What We Lost in the Fire

Tis really a requiem for those verdant hippy days of yore 

So - do you remember the 80's? Do you remember the 80's in the United Church? Oh those heady days when we were clearly the largest protestant denomination in Canada and quite a lot of people still went to church. 

I was younger then, and easily influenced, and as a teenager joined the church - my family was not United Church and yet - for me - it was everything. 

I was a kid who wanted to change the world. I joined Greenpeace, I advocated for ecology, I did all those 80'ish type things. 

And each and every year the United Church came out with a powerful position on world events - and mission themes to go with them.

It was the United Church that made me aware of South Africa and Apartheid. It was because of them that I read the book BIKO and became an advocate. 

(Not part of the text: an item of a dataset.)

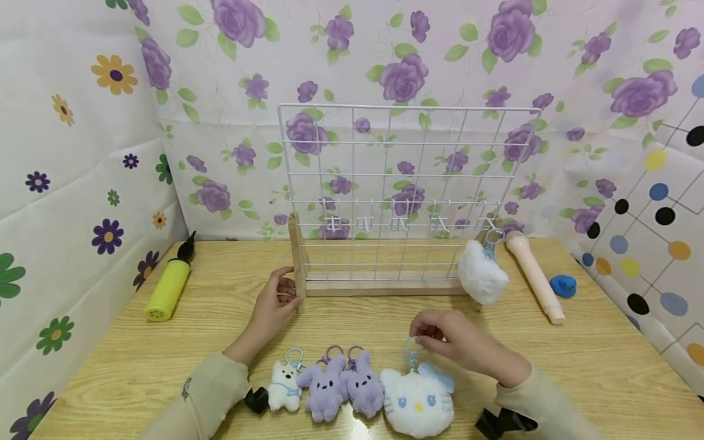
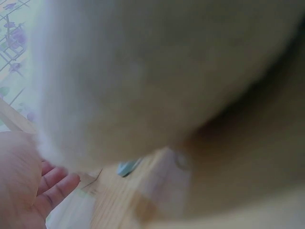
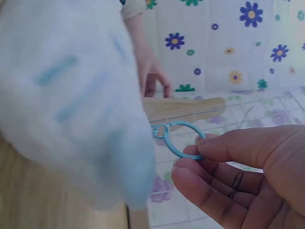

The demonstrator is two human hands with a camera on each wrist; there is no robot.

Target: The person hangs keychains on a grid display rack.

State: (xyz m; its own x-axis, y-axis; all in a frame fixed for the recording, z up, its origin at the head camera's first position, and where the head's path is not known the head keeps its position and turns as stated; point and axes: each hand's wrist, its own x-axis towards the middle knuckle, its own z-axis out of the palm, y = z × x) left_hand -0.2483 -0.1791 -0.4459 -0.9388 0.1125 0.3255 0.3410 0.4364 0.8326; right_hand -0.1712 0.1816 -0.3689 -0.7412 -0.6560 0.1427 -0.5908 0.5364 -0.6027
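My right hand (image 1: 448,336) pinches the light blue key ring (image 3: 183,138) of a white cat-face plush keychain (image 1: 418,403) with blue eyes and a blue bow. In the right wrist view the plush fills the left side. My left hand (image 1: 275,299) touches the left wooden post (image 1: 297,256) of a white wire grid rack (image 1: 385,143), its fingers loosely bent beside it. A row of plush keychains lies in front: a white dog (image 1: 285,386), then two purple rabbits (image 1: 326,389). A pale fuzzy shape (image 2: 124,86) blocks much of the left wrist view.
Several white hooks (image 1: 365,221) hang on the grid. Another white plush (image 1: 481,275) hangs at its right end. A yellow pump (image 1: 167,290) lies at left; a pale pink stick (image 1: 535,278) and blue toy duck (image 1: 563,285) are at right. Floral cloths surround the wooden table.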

And that was true of women in ministry, of LGBTQ++ rights, or Palestine... of so many things. 

You see, I have been spending an inordinate amount of time lately thinking about why the church exists. 

I work in a small congregation where there are few people and few resources. I also minister to a huge university where there are thousands of people and little desire. Both things serve as a sort of crucible of thought - allowing me to ask specific questions of myself and others in comparison to entirely different cultural and social realities.  

Or to make that entire paragraph into a simple sentence - I get to ask why old people and young people do not come to church. 

And I really think the idea is tied up in the "what good do we do?" question.

There seems to be a trend lately to pretend that what we do is saving souls. I think this started because people in mainline churches were thinking evangelical churches were still in good shape because of this emphasis. This is entirely incorrect - evangelical congregations attract a mere 2% of Canadians while the United Church can still claim around 6% (the Catholics were at 38% or they were before this latest round of scandal)

But you know when people really paid attention to the United Church? When we advocated for social issues. We were the people the government of Canada consulted with around Gay Marriage. You know why? We had a history of standing up for, fighting for, and developing new ways of seeing those said underdogs.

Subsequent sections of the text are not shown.